1

From Figure 2 of Ferreira et al. (2016) "Graphical representation of chemical periodicity of main elements through boxplot", we can see the taxonomy of some common cases of symmetrical and asymmetrical distributions, with their corresponding boxplots: enter image description here

Now, if the box of the boxplot is symmetric (i.e. same distance from the median to both hinges), but one whisker is longer than the other one, as in the following picture, are the following (A) and (B) boxplots asymmetric/skewed?

enter image description here

Ommo
  • 270
  • 3
    Nothing stops a distribution being approximately symmetric in its middle half but asymmetric overall. In fact, the tongue-in-cheek generalization that distributions tend be approximately Gaussian in the middle is attributed to C.P. Winsor. – Nick Cox Dec 07 '23 at 11:51
  • 1
    The bottom plot is consistent with the idea that the data are integers. If they are, box plots can fail to be informative because tied values can lead to small artefacts. – Nick Cox Dec 07 '23 at 11:53
  • Thanks a lot @NickCox!
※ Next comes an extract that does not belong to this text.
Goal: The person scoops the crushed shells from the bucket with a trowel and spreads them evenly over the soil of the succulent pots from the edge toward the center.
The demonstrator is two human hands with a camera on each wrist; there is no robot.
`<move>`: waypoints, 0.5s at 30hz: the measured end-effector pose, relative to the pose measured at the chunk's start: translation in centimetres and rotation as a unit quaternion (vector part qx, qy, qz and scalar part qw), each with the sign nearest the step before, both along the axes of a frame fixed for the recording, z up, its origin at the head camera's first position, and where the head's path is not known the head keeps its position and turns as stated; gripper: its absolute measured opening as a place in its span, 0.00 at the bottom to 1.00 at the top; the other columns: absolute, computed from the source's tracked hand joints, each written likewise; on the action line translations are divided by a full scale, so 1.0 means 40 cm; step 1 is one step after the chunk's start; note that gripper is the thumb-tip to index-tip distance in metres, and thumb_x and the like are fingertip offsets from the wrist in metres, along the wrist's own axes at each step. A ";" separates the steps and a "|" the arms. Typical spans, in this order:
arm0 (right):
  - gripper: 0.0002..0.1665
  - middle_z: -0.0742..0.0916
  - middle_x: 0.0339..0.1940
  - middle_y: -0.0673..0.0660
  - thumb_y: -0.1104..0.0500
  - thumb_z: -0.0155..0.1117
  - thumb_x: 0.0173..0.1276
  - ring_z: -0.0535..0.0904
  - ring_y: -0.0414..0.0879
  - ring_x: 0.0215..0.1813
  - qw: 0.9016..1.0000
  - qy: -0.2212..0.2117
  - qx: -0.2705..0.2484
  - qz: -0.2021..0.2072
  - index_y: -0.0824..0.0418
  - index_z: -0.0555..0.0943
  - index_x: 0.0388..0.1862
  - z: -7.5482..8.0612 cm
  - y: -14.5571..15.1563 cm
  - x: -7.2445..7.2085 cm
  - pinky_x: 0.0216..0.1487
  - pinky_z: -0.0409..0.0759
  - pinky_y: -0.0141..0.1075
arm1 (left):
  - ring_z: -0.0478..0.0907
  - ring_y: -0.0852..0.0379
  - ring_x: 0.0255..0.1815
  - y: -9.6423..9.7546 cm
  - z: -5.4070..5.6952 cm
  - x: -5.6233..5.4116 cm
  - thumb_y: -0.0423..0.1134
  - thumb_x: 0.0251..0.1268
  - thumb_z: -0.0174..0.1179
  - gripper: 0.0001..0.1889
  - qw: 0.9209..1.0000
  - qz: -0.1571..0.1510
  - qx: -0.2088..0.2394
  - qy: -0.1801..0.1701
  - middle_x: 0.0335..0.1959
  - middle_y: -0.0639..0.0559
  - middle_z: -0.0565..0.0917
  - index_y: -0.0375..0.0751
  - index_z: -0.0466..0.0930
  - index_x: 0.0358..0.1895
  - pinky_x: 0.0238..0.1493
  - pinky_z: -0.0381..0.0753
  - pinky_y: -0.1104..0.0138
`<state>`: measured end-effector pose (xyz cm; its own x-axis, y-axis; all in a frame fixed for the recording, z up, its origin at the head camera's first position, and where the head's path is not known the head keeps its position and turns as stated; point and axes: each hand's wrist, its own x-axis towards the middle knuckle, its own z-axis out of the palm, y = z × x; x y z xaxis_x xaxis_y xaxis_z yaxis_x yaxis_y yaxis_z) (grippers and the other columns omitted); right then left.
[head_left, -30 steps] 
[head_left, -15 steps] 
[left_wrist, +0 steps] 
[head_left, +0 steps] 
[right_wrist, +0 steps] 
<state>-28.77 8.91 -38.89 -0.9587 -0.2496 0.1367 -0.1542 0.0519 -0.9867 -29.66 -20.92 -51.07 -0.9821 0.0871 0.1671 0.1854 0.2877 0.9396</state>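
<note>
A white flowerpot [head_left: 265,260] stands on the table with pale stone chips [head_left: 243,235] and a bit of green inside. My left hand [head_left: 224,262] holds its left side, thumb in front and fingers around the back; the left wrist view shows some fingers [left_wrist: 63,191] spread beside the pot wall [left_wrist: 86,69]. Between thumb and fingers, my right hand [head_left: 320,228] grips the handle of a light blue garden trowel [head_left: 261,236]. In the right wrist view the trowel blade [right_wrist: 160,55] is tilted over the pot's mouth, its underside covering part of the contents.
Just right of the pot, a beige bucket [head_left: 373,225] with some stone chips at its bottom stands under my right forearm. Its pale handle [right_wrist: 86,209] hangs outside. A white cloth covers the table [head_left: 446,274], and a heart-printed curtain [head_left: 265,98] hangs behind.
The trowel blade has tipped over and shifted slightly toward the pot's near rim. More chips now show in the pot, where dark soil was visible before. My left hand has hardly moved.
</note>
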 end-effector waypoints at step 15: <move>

From your statement "Nothing stops a distribution being approximately symmetric in its middle half but asymmetric overall." I understand that a distribution represented by the boxplot B in my question can be considered as skewed (at least by eye), even though the central half is symmetric, right or wrong? (Maybe the skewness of boxplot A might be unclear) – Ommo Dec 07 '23 at 13:35
  • About the line of numbers at the very bottom, I did it with integers just to have a rough reference, but my question would apply to any real number (i.e. the current line, where integers are showed, would need to be replaced by the line of real numbers) – Ommo Dec 07 '23 at 13:39
  • 2
    Statements about skewness should generally refer to the entire distributions. The point is that a central box that appears symmetric itself says nothing about the entire distribution. If is often true that a distribution that is strongly skew will have a skewed box as well, but that is not guaranteed. – Nick Cox Dec 07 '23 at 13:51
  • 1
    We are often get confused questions here about box plots that arise from not thinking carefully about the implications of data that have only a few distinct values, such as small counts or ordinal grades. Pleased to note that isn't an issue in this thread. – Nick Cox Dec 07 '23 at 13:53
  • I am very grateful for your additional comments, which bring further clarity to my question, thanks a lot! – Ommo Dec 07 '23 at 13:58
  • This is a simplified version of the question addressed at https://stats.stackexchange.com/questions/96553, which I believe (therefore) answers your question. – whuber Dec 07 '23 at 15:58
  • The question addressed at stats.stackexchange.com/questions/96553, does not answer my question at all (I read it before). My question is not a simplified version of that one. Btw, both Nick Cox and Peter Flom answered my question. Thanks to both of them. – Ommo Dec 07 '23 at 16:11
  • 1
    You might get some value from the cautionary example I gave here, which shows four data-sets with very different histograms$^\dagger$ and yet identical, completely symmetric boxplots (constructed to emulate the examples in Choonpradub & McNeil q.v.). One of the example histograms is quite distinctly asymmetric. $:$ $\dagger$: however a little caution is required in interpreting the histograms as well; they are themselves a little misleading for some of the data sets, such as two distinct peaks hiding within one "box: in one of the histograms. – Glen_b Dec 07 '23 at 22:59
  • Thanks a lot for your comment @Glen_b! – Ommo Dec 08 '23 at 11:26

1 Answers1

1

This will depend on your definition and measure of skewness. There are several different ones. They can be grouped into ones that use all the data and ones that use part of the data. For the former, B will be skewed. For the latter, it may not, depending on the particular choice of measure. (A shows relatively little skewness, so it may be harder to detect).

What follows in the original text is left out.